─── Exercise data ───

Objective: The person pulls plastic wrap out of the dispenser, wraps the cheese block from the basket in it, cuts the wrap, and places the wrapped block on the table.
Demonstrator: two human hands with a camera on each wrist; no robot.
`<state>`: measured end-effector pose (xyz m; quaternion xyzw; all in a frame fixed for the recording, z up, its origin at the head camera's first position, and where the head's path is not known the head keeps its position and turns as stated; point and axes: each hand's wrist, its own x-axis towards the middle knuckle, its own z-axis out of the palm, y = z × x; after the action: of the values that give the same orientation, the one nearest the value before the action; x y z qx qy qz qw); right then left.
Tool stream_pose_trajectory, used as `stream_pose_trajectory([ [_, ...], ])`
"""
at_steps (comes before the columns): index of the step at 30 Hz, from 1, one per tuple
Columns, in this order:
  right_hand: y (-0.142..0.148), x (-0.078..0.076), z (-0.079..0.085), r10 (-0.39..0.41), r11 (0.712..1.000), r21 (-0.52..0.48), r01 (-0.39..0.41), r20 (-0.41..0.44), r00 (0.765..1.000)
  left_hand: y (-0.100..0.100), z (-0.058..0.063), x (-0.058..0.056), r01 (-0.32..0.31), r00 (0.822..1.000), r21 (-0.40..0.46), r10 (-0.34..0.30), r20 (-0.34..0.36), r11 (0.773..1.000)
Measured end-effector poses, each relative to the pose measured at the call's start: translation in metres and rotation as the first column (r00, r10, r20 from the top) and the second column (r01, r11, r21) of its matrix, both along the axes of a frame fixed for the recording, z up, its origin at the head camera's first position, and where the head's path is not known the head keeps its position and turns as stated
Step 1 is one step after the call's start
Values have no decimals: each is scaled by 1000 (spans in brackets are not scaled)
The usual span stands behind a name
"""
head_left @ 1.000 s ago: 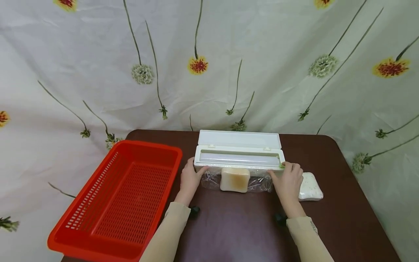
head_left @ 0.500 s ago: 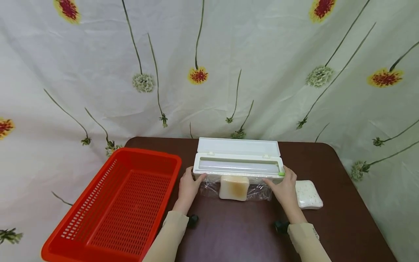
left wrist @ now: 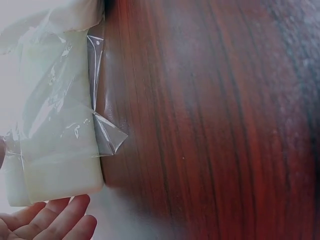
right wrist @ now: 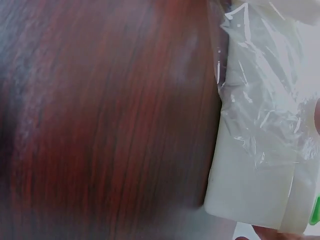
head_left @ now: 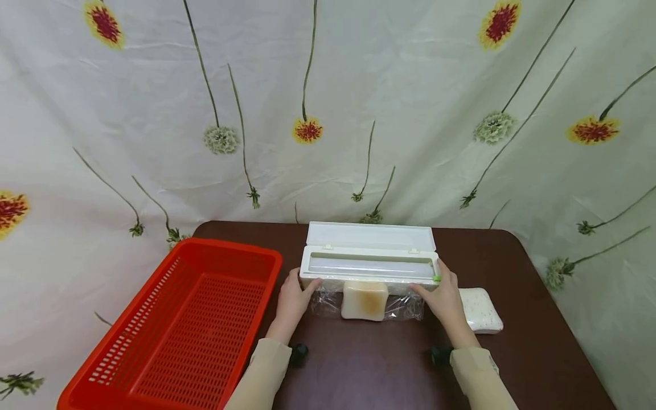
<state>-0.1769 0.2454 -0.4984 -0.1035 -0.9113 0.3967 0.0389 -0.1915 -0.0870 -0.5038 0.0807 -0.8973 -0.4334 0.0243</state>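
Observation:
A white plastic wrap dispenser lies across the table with its lid tipped back and a pale roll inside. My left hand holds its left end, thumb on the front; in the left wrist view the fingers sit against that end. At the opposite end my right hand holds the box the same way, beside a small green slider. Clear wrap hangs from the front edge. A toast-like slice of bread stands against the front, over the wrap.
On the left is a red perforated plastic basket. A second white, speckled bread-like slice lies right of my right hand. Behind the dark brown table hangs a flowered cloth.
The head view has tilted upward, so everything sits lower in it. My right hand has shifted slightly at the dispenser's end, leaving the green slider in sight. Both hands still hold the box.

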Motion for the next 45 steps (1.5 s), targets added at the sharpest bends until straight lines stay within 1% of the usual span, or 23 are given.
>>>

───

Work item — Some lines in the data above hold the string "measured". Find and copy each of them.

Problem solution —
`<state>`: measured end-effector pose (xyz m; quaternion xyzw; all in a frame fixed for the recording, z up, its origin at the head camera's first position, and where the head's path is not known the head keeps its position and turns as stated; point and axes: each hand's wrist, its own x-axis towards the middle knuckle, its own z-axis out of the palm, y = z × x; after the action: of the values that give the same orientation, the one nearest the value before the action; x y z qx qy qz qw); right then left.
Measured end-effector poses, each relative to the pose measured at the call's start: translation in metres and rotation as the first column (r00, r10, r20 from the top) and the second column (r01, r11, r21) of its matrix, both along the axes of a frame fixed for the recording, z up, its origin at the head camera's first position, and where the head's path is not known the head keeps its position and turns as stated

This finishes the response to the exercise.